广义典型相关分析_重复测量数据分析及结果详解（之二）——广义估计方程
上一篇文章主要介绍了重复测量方差分析的基本思想是什么.它能做什么.怎么做.结果怎么解释,这几个问题.最后同时指出重复测量方差分析还是有一定局限,起码不够灵活.所以本文在上一篇文章基础上继续介绍医学重复 ...
如何用python进行相关性分析_使用 Python 查找分类变量和连续变量之间的相关性...
在表格数据集上创建任何机器学习模型之前, 通常我们会检查独立变量和目标变量之间是否存在关系.这可以通过测量两个变量之间的相关性来实现.在 python 中, pandas 提供了一个函数 datafr ...
R语言广义加性模型GAMs：可视化每个变量的样条函数、样条函数与变量与目标变量之间的平滑曲线比较、并进行多变量的归一化比较、测试广义线性加性模型GAMs在测试集上的表现(防止过拟合)
R语言广义加性模型GAMs:可视化每个变量的样条函数.样条函数与变量与目标变量之间的平滑曲线比较.并进行多变量的归一化比较.测试广义线性加性模型GAMs在测试集上的表现(防止过拟合) 目录
机器学习多变量回归算法_如何为机器学习监督算法识别正确的自变量？
机器学习多变量回归算法 There is a very famous acronym GIGO in the field of computer science which I have learn ...
Python 散点图线性拟合_机器学习之利用Python进行简单线性回归分析
前言:在利用机器学习方法进行数据分析时经常要了解变量的相关性,有时还需要对变量进行回归分析.本文首先对人工智能/机器学习/深度学习.相关分析/因果分析/回归分析等易混淆的概念进行区分,最后结合案例介绍 ...
典型相关分析_微生物多样研究—微生物深度分析概述
一.微生物深度分析方法核心思想复杂微生物群落解构的核心思想: 不预设任何假定,客观地观测整个微生物组所发生的一系列结构性变化特征,最终识别出与疾病或所关注的表型相关的关键微生物物种.基因和代谢产物. ...

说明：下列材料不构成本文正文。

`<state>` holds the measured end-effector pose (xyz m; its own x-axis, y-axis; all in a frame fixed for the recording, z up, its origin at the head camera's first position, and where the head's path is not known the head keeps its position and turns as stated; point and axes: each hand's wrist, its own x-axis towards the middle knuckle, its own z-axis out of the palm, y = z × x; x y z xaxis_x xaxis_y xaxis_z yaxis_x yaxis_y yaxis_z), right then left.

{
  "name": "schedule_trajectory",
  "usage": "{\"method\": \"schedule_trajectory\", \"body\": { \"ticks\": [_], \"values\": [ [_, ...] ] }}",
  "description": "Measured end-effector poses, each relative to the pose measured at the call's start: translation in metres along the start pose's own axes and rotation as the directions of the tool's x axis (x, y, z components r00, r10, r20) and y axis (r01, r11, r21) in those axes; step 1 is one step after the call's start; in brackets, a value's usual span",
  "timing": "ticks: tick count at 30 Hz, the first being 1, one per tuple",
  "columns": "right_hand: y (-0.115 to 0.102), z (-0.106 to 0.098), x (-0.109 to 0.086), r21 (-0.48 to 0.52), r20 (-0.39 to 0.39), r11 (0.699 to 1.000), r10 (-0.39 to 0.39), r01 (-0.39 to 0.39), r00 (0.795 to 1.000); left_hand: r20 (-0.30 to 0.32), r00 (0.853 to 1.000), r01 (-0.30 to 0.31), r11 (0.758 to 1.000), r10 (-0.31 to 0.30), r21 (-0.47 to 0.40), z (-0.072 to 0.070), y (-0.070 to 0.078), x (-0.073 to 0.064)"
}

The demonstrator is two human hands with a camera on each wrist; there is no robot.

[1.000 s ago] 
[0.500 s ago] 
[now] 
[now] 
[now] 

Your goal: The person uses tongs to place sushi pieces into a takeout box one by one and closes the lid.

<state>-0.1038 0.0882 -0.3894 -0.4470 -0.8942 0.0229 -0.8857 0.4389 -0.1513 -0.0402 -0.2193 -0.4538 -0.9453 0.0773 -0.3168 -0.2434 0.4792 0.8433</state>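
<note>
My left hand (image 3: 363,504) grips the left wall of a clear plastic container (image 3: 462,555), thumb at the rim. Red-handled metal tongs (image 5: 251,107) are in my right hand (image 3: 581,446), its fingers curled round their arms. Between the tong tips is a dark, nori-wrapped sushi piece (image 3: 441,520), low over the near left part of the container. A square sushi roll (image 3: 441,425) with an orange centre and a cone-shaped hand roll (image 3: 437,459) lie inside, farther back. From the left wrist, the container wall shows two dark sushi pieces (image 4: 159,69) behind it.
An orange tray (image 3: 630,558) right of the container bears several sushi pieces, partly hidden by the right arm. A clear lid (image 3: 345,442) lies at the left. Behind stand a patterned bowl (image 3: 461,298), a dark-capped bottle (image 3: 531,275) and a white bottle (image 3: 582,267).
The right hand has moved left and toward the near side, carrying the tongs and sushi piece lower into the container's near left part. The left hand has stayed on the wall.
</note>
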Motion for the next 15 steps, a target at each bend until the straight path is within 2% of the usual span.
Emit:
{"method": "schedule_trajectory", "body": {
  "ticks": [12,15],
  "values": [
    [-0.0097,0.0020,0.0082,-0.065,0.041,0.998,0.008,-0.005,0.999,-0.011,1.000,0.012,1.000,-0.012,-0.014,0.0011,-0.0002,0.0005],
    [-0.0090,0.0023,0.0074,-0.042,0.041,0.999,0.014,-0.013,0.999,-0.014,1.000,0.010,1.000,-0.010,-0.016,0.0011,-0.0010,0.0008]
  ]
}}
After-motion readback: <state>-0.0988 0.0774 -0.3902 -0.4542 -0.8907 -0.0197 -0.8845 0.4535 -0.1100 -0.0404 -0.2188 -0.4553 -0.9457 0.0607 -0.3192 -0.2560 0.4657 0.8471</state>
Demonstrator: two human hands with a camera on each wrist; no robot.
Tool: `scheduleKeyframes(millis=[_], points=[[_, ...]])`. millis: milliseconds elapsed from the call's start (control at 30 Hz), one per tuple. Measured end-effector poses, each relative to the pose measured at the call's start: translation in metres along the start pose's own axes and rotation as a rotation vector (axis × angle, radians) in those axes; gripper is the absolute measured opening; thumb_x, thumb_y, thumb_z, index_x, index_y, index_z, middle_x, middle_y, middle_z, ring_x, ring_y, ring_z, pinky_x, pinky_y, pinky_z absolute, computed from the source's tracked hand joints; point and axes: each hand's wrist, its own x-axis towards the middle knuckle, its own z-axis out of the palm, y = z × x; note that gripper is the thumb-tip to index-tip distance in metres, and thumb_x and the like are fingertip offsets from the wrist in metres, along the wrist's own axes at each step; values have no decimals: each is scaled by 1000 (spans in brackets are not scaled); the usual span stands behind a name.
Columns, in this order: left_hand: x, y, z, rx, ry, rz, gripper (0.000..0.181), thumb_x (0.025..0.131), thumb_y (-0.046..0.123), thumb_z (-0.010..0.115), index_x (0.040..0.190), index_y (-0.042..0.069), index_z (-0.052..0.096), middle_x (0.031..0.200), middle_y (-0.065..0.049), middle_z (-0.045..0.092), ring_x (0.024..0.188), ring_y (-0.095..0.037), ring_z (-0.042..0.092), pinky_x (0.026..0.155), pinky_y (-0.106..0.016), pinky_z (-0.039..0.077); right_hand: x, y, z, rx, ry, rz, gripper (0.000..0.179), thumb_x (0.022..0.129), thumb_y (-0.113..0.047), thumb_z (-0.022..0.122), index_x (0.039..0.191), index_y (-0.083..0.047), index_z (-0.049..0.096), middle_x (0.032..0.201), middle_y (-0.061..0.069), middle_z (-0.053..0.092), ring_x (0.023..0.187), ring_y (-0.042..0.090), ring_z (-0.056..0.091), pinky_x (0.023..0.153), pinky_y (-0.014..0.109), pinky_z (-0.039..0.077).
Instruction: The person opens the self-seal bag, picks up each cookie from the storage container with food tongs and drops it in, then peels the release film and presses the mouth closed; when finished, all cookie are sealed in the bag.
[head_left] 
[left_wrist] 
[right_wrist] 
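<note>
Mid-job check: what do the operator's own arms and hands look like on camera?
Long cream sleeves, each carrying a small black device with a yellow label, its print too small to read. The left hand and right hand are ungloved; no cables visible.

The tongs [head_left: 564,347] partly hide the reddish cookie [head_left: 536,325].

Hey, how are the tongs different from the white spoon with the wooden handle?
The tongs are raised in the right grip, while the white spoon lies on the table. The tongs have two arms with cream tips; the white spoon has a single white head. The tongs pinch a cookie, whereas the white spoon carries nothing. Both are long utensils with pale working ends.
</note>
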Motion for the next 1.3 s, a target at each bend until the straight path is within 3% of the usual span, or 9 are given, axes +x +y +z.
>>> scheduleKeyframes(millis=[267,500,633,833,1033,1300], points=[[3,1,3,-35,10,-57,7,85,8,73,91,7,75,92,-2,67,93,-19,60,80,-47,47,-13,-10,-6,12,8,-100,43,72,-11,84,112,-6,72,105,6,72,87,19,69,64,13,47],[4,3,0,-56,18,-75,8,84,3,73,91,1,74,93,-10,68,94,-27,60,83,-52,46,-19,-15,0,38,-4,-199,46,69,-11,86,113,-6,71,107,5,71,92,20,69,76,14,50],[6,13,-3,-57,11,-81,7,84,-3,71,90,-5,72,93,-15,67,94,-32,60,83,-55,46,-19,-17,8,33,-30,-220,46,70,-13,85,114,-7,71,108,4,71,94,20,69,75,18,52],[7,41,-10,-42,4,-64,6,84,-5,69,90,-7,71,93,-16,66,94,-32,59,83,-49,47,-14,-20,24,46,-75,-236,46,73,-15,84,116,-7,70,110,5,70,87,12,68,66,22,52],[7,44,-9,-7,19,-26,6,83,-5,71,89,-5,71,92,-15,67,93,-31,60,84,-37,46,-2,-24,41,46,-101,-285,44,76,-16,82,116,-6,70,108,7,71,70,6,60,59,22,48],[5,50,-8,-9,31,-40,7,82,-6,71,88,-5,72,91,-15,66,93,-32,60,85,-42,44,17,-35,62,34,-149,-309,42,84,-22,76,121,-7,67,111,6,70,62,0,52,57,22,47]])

多选题spss相关分析_【医学问卷分析】使用SPSS多重响应对医学问卷多选题进行统计分析——【杏花开医学统计】...
杏花开生物医药统计一号在手,统计无忧! 关注 [医学问卷分析] 使用SPSS多重响应对医学问卷多选题进行统计分析关键词:SPSS.问卷分析导读前几期,我们介绍了量表的制作及信效度分析的 ...
C语言数据结构线性表上机实验报告,数据结构实验报告实验一线性表_图文
数据结构实验报告实验一线性表_图文更新时间:2017/2/11 1:23:00 浏览量:763 手机版数据结构实验报告实验名称: 实验一线性表学生姓名: 班级: 班内序号: 学号: ...

多变量线性相关分析_如何测量多个变量之间的“非线性相关性”？